Your task
Nothing but the text of the listing, repeated exactly, belongs in the answer; leave the images out.

Data excerpt
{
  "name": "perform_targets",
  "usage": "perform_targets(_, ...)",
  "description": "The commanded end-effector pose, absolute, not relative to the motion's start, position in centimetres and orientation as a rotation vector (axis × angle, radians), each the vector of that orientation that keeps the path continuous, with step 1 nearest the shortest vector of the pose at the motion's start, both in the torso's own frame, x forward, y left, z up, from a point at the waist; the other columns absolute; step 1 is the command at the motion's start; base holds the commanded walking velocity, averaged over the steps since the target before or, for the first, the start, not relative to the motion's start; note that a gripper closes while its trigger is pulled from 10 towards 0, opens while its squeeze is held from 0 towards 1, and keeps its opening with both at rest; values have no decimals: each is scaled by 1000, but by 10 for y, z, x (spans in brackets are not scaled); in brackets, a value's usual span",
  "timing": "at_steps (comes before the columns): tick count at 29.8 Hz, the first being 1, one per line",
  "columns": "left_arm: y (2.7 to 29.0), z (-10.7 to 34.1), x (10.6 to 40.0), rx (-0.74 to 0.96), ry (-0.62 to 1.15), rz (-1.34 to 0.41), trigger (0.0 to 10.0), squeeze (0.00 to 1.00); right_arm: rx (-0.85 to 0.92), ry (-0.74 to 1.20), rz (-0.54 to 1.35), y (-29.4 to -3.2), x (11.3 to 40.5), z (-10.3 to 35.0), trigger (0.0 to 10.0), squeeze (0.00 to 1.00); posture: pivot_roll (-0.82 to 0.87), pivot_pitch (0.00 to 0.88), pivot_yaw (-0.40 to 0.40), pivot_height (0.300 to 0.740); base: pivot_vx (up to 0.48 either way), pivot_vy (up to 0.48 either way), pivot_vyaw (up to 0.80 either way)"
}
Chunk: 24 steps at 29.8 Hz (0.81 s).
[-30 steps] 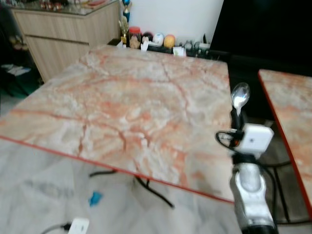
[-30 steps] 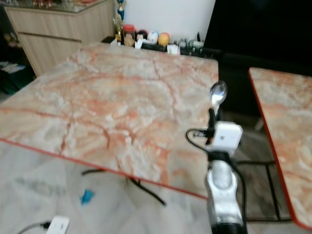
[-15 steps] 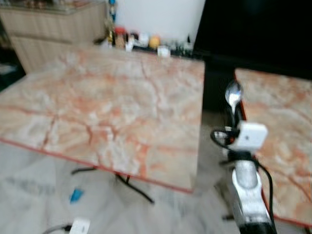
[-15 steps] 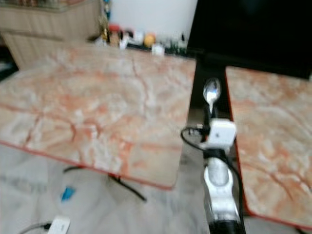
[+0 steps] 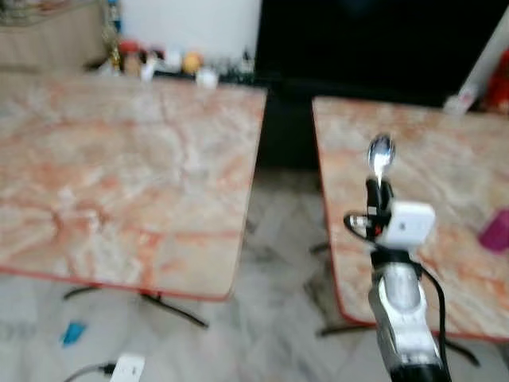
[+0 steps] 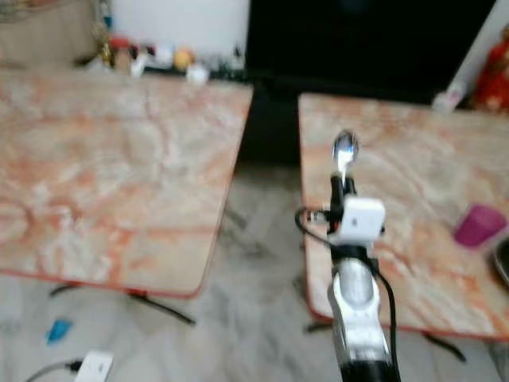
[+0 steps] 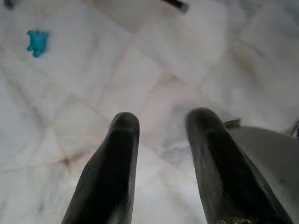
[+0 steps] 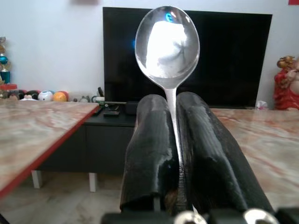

Task response
{
  "name": "perform_targets",
  "usage": "perform_targets(_, ...)",
  "description": "The commanded end-effector pose, absolute, not relative to the motion's start, position in centimetres and orientation as a rotation vector (axis × angle, radians), each the vector of that orientation that keeps the path continuous, with step 1 nearest the shortest vector of the pose at the motion's start, both in the torso's own frame, x forward, y left, z up, from a point at the waist; the other columns absolute; step 1 is the command at the motion's start; base holds the commanded walking velocity, averaged over the steps since the target before or, for the first, the start, not relative to the motion's start; note that a gripper closes while its trigger is pulled from 10 towards 0, opens while its squeeze is held from 0 towards 1, and keeps its opening with both at rest; values have no decimals: each is scaled by 1000, but by 10 for y, z, x (spans in brackets are not scaled); in brackets, a value's usual span",
  "timing": "at_steps (comes before the columns): tick count at 29.8 Hz, the first being 1, one per line",
  "columns": "left_arm: y (2.7 to 29.0), z (-10.7 to 34.1), x (10.6 to 40.0), rx (-0.74 to 0.96), ry (-0.62 to 1.15), rz (-1.34 to 0.41), trigger (0.0 to 10.0), squeeze (0.00 to 1.00); right_arm: rx (-0.85 to 0.92), ry (-0.74 to 1.20), rz (-0.54 to 1.35), y (-29.4 to -3.2), x (11.3 to 40.5), z (-10.3 to 35.0), trigger (0.0 to 10.0), squeeze (0.00 to 1.00); posture: pivot_roll (-0.82 to 0.87), pivot_pitch (0.00 to 0.88), pivot_yaw (-0.40 to 0.40), pivot_height (0.300 to 0.740); base: pivot_vx (up to 0.48 either way), pivot_vy (up to 0.48 either way), pivot_vyaw (up to 0.80 either way)"
}
Chunk: 24 steps at 29.8 Hz (0.81 s).
[-30 steps] 
[-30 steps] 
[-15 steps] 
[-15 steps] 
[+0 steps] 
[+0 steps] 
[+0 steps] 
[+0 steps] 

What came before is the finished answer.